A completely different kind of equipment has appeared. Digital mammographs, tomographs, and MRI machines can easily detect the tiniest tumors down to 0.5 cm and prove that this is the beginning of a malignant process. In the past, they could not be seen on native X-rays. In such cases, a single operation with hormone therapy, for example, may be sufficient. There is no need for complicated, heavy treatment with targeted drugs or chemotherapy.
– One of the trends in oncology is now called nuclear medicine. Are these developments somehow applied to the treatment of breast cancer?
– Regarding this question, we come back to the fact that cancer is a systemic disease that requires complex treatment. Today, it is no longer possible to cure a patient by surgery alone, because we try not only to remove the tumor, but also to return a woman to a healthy, normal life, meaning to perform an organ-preserving operation. Nowadays, surgery has evolved so much that by removing the tumor we can preserve aesthetics, restore beauty, and include radiation therapy in the treatment.
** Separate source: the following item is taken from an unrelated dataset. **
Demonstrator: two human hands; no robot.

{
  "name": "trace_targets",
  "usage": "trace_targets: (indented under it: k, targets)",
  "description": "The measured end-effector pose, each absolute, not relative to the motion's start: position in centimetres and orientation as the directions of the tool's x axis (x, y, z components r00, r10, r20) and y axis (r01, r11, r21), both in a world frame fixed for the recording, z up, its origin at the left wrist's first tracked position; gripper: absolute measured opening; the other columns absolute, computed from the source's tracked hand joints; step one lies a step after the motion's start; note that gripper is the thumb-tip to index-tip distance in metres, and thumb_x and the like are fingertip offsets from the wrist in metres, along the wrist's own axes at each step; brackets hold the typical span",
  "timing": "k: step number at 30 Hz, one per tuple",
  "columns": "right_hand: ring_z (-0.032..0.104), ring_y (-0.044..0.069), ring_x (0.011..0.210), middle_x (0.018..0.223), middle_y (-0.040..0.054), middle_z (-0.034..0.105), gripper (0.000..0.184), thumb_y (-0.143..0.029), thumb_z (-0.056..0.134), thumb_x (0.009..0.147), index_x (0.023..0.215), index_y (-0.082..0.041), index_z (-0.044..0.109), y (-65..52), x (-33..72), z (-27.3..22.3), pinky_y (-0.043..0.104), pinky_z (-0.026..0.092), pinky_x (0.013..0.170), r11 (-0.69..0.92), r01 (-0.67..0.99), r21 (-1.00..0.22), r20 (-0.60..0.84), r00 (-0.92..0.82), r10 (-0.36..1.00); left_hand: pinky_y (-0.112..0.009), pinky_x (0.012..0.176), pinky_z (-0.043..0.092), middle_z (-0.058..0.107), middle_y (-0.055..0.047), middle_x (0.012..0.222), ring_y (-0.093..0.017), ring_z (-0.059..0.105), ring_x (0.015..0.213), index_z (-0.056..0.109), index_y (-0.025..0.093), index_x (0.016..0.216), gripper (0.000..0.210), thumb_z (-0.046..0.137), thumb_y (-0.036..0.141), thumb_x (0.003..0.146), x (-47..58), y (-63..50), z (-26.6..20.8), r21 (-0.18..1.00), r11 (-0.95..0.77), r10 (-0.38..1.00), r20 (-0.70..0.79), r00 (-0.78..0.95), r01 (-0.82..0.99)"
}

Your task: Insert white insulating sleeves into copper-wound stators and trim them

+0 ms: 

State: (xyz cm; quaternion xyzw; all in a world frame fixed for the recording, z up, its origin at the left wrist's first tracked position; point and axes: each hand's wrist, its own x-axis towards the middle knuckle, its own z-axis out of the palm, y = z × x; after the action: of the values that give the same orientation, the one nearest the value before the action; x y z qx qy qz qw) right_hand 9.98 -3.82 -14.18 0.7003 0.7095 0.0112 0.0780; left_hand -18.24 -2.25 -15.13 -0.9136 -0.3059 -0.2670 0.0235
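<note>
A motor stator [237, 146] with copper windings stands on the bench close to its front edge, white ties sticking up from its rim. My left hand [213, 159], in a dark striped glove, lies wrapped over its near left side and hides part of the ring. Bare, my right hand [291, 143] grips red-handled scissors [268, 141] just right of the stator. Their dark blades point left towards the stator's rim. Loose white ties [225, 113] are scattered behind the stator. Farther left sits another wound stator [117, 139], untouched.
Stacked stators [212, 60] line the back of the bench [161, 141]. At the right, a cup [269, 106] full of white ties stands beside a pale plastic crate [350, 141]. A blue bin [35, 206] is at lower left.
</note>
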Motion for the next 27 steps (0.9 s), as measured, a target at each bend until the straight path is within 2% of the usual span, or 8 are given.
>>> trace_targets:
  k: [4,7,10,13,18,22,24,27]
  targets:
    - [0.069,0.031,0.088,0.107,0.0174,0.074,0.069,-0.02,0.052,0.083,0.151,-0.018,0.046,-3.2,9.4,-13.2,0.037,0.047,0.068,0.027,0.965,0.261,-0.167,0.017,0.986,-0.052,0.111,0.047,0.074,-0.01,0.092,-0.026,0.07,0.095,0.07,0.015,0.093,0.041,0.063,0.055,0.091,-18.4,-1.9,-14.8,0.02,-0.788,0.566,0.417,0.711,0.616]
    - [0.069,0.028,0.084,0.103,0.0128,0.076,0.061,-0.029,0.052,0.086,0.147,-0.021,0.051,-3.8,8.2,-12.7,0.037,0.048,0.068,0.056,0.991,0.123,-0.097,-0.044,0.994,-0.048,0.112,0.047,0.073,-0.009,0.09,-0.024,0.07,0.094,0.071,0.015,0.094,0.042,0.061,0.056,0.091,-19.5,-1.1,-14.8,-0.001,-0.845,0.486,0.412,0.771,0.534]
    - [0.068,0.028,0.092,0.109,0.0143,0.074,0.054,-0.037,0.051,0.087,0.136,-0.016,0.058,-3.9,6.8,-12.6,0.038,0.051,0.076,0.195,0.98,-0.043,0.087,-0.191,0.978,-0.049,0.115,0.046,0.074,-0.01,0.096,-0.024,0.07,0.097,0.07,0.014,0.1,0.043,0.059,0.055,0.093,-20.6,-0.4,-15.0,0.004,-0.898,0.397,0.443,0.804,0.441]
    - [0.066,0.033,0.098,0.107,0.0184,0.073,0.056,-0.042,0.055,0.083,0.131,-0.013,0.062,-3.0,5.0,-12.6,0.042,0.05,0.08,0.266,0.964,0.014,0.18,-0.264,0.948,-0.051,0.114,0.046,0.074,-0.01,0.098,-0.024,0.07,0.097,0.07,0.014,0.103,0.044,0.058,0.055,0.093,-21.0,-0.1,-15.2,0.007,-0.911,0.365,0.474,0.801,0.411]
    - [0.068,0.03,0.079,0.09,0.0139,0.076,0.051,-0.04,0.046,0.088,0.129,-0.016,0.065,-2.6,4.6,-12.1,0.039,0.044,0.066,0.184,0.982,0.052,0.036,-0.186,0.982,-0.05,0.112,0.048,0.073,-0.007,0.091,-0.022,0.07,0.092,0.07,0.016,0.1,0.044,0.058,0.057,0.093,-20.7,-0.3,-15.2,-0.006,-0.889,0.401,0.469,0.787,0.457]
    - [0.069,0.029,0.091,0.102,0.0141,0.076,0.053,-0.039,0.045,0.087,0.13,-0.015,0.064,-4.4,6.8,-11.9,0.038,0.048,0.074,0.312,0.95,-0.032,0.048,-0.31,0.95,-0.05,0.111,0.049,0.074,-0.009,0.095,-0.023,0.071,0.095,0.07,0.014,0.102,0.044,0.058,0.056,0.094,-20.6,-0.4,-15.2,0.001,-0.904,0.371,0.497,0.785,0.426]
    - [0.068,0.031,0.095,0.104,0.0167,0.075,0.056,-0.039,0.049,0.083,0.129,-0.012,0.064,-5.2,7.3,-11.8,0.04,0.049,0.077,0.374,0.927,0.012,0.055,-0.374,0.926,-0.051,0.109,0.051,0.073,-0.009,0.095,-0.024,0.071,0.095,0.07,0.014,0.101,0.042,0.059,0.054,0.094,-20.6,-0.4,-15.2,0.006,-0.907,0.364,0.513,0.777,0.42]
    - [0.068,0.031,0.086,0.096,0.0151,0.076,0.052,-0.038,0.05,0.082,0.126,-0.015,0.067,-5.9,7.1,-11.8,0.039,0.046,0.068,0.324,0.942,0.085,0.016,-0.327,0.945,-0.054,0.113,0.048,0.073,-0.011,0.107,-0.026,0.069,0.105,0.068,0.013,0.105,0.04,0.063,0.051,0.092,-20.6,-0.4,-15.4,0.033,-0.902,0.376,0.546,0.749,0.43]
At this point, there is a need for devices that allow to irradiate the mammary gland without affecting other organs. Previously, radiation therapy involved irradiation of the lungs, heart, esophagus, and muscles. Today there are practically no contraindications, the devices are so selective that it is possible to irradiate the breast without affecting other organs, even in elderly women with certain pathologies, for example, a cardiac disease.
These are undoubted achievements in nuclear medicine, the emergence of proton accelerators, the enhancement of photon machines.
– What advice do you have for women regarding early detection of the disease? What could be a warning sign?
– There used to be a concept of self-examination. There was a lot of controversy about how effective it was and whether it could help a woman to identify a disease in time. However, it is certainly one of those methods that can help to draw attention to changes in the organ. Even a trivial change in the color of the skin or the appearance of any secretions from the nipple of the breast can be a reason to go to the experts.
Of course, in addition to this recommendation, all the criteria are clearly defined: at what age, to whom, and what examination is recommended. Ultrasound diagnostics is more common among young women, and mammography is more popular with the elderly. This is all specified in standard guidelines. There used to be an annual physical examination: doctors would come to an enterprise and do fluorography and mammography on everybody. Now it's partly returning, but it all depends on the person's attitude towards it.
Generally speaking, every woman should visit both a mammologist and a gynecologist at least once a year. This is especially relevant to women in the premenopausal and menopausal age, which accounts for the peak of disease incidence. These simple rules will help to detect and successfully treat the disease in time.
– To summarize: cancer can now be identified at an early stage, treatment is more effective, and prevention methods are being improved. So, it's not a death sentence as it was portrayed 20 years ago?
– It's not a sentence at all. I say these things even to those patients who are found to have disease processes at an advanced stage. Yes, there is a certain group of patients who do not respond well to certain therapies. But most of the world studies show that even patients with the third stage of the disease and patients with generalized forms of the disease and metastases in other organs can be treated and have positive results.
Let alone a two- or three-year survival rate, we are already talking about a 5–10-year criterion.